§ **WORK TO BE COMPLETED**: Filter the records below for the word "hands". Copy each line that holds it.

§ **SUPPLIED RECORDS**:
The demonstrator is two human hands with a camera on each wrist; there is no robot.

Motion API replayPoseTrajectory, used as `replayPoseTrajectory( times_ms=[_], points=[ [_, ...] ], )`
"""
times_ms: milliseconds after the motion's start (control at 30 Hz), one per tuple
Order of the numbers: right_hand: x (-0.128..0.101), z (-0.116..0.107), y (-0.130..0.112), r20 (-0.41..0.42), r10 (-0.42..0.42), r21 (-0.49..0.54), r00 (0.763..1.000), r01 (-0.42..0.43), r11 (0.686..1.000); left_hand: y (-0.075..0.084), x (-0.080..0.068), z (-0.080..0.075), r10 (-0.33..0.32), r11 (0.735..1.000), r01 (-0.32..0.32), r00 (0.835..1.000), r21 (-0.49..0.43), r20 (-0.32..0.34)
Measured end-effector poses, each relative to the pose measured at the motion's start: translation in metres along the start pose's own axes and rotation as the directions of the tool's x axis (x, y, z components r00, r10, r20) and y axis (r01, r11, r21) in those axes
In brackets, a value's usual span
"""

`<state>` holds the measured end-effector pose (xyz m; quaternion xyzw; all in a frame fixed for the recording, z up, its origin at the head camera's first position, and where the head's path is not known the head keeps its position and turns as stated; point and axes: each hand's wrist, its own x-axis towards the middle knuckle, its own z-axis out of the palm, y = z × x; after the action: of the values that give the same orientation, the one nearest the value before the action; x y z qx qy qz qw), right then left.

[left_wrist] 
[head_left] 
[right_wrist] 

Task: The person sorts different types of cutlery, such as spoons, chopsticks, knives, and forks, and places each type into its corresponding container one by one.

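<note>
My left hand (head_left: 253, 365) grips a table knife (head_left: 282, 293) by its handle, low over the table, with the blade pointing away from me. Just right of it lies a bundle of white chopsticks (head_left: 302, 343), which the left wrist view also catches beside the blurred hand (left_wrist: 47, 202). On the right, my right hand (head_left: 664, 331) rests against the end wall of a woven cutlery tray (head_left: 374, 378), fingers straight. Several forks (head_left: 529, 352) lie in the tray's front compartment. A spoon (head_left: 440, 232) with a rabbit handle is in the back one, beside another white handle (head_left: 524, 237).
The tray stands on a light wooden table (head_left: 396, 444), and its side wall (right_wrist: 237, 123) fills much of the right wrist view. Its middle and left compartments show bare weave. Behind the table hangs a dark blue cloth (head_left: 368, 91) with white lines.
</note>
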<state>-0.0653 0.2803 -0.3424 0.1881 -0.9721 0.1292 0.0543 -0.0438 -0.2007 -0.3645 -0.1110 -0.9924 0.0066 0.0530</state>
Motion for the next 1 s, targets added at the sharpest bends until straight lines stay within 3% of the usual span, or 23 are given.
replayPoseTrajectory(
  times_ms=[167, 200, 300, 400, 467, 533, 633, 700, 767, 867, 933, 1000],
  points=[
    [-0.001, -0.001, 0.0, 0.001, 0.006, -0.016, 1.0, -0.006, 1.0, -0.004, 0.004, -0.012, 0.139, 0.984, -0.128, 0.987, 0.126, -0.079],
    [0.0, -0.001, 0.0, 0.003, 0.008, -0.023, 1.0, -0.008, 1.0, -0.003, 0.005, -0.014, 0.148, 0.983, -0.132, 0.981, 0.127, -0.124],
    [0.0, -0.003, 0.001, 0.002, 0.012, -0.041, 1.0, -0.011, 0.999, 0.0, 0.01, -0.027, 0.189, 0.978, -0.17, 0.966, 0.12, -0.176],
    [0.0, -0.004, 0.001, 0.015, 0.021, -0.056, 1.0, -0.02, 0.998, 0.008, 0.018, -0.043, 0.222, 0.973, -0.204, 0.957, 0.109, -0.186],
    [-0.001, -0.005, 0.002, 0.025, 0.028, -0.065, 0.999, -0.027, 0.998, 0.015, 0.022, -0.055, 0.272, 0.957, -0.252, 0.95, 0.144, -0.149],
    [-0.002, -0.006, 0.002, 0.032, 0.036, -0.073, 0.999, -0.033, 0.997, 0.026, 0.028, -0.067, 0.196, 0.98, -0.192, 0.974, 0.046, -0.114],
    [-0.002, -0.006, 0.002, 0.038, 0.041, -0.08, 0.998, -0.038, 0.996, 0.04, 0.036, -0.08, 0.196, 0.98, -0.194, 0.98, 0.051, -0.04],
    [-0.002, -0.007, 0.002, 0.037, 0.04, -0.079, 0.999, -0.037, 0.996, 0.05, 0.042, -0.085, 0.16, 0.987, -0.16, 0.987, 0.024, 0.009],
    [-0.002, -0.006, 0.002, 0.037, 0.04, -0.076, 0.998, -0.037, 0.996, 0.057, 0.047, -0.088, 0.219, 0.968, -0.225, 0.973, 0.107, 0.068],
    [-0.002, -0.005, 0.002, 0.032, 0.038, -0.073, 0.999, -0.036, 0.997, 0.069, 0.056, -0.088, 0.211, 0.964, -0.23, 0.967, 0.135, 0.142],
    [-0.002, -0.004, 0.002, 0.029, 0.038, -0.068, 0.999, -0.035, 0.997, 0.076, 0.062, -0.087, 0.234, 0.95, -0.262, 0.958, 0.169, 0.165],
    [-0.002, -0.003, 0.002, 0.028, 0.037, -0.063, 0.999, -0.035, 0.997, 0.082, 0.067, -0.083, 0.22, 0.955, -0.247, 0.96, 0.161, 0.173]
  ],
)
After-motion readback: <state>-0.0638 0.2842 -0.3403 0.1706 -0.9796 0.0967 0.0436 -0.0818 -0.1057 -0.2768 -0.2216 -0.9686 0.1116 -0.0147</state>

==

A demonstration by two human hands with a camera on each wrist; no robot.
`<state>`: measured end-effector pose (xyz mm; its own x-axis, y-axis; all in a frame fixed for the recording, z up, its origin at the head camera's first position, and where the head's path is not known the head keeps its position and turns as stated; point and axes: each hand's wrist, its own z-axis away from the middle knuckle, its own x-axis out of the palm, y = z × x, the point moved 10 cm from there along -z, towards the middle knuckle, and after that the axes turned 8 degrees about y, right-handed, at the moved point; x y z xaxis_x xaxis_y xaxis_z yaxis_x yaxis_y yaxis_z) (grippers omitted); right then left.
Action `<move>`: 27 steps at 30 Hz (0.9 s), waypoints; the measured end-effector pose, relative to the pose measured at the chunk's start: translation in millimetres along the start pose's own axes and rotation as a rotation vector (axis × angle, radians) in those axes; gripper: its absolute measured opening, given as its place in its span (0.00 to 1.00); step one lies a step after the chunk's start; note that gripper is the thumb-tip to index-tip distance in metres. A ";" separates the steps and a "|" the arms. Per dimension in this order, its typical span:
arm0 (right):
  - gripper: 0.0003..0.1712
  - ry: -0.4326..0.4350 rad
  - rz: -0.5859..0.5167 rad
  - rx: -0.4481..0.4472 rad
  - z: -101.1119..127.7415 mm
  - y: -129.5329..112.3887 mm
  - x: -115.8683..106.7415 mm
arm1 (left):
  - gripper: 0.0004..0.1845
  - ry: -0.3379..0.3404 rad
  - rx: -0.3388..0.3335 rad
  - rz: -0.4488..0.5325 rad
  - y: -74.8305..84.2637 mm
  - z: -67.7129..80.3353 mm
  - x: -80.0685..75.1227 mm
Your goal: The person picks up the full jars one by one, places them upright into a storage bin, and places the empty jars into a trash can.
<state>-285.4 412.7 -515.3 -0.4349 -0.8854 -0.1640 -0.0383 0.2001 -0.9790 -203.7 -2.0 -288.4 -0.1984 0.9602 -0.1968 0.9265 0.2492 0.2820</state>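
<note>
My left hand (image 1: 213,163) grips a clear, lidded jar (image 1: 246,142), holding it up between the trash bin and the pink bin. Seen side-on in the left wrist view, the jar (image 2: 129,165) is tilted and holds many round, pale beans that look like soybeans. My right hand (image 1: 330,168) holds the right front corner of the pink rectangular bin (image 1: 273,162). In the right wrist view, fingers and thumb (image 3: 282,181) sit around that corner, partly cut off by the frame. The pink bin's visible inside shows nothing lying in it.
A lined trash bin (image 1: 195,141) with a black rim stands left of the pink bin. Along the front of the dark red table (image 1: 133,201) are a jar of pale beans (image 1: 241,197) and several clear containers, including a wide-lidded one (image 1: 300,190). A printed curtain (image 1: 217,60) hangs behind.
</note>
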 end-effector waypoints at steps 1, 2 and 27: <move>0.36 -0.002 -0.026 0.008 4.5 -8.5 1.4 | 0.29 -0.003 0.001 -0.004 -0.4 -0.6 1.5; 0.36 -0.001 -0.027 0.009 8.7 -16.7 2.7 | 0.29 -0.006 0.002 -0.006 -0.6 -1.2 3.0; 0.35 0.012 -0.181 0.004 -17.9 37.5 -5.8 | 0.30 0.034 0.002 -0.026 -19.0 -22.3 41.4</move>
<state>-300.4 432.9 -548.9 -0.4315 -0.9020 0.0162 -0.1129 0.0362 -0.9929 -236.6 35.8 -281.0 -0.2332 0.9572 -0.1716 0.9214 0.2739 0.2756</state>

§ **SOLUTION TO THE EXERCISE**:
The demonstrator is two human hands with a camera on each wrist; there is no robot.
A demonstration by two human hands with a camera on each wrist; no robot.

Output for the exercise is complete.